Antiphon said:
It's the same thin there. If two 1 amp panels are connected in parallel where the first has an ocv of 12 but the other is 10, the 12 volt panel will supply all the power.
It's not that simple.
A solar cell is equivalent to a current source, parallel to a forward biased diode. With an open circuit, all of the current will go through the diode. The voltage drop of a forward biased diode depends only weakly on the current, so the open circuit voltage of a panel made with the same type and the same number of cells in series will not vary much with the amount of light, so putting cells in parallel is generally not a problem.
If you do connect two panels with different open circuit voltages in parallel, what happens depends on the load resistance.
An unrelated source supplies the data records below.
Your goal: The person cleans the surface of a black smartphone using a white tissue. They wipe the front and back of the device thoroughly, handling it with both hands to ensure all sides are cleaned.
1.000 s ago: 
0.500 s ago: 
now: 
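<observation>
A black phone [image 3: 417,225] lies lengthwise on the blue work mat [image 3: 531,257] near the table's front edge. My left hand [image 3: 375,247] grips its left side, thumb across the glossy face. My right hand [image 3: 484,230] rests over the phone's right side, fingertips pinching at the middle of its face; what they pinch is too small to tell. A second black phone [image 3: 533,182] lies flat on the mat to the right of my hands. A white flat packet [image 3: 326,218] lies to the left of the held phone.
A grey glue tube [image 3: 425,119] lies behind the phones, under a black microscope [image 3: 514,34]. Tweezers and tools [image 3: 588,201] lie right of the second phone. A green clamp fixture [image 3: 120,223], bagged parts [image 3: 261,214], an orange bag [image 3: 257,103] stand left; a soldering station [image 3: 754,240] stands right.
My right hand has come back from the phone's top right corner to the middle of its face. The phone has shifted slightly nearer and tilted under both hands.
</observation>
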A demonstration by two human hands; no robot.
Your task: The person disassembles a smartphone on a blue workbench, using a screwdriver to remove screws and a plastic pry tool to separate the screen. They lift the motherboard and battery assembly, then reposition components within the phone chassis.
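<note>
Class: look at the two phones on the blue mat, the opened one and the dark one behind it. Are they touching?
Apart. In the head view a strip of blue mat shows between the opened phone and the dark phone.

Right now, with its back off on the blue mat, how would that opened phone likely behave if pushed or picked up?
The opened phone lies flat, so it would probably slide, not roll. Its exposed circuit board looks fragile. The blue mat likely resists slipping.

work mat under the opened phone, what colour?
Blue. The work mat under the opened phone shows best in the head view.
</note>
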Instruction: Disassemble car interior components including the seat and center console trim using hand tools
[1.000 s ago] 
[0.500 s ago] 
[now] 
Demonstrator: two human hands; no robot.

Suppose panel 1 can deliver a current I_1 with an o.c.v. of V_1 and panel 2 can deliver I_2 with an ocv of V_2, and V_1 > V_2 and a load resitance of R is used.
now if (I_1+I_2) * R > V_2 then the load will only get a current of V_2/R through it, and the rest of the current goes through the diodes of the panel with the smaller open circuit voltage.
If however (I_1+I_2) * R <= V_2 all of the current will go through the load resistance. There is still some waste, because the panel with the higher voltage, will now have the lower voltage across it. The panels produce (I_1+I_2) min (V1, V2) instead of I_1*V_1 + I_2*V_2
The voltage drop across a solar cell pn junction is about 1V, this is an impractically low voltage, so a number of cells is placed in series. Bypass diodes have to be used here to stop brightly lit cells from powering the shaded cells. If this wasn't done, the current couldn't get larger than the current through the darkest cell.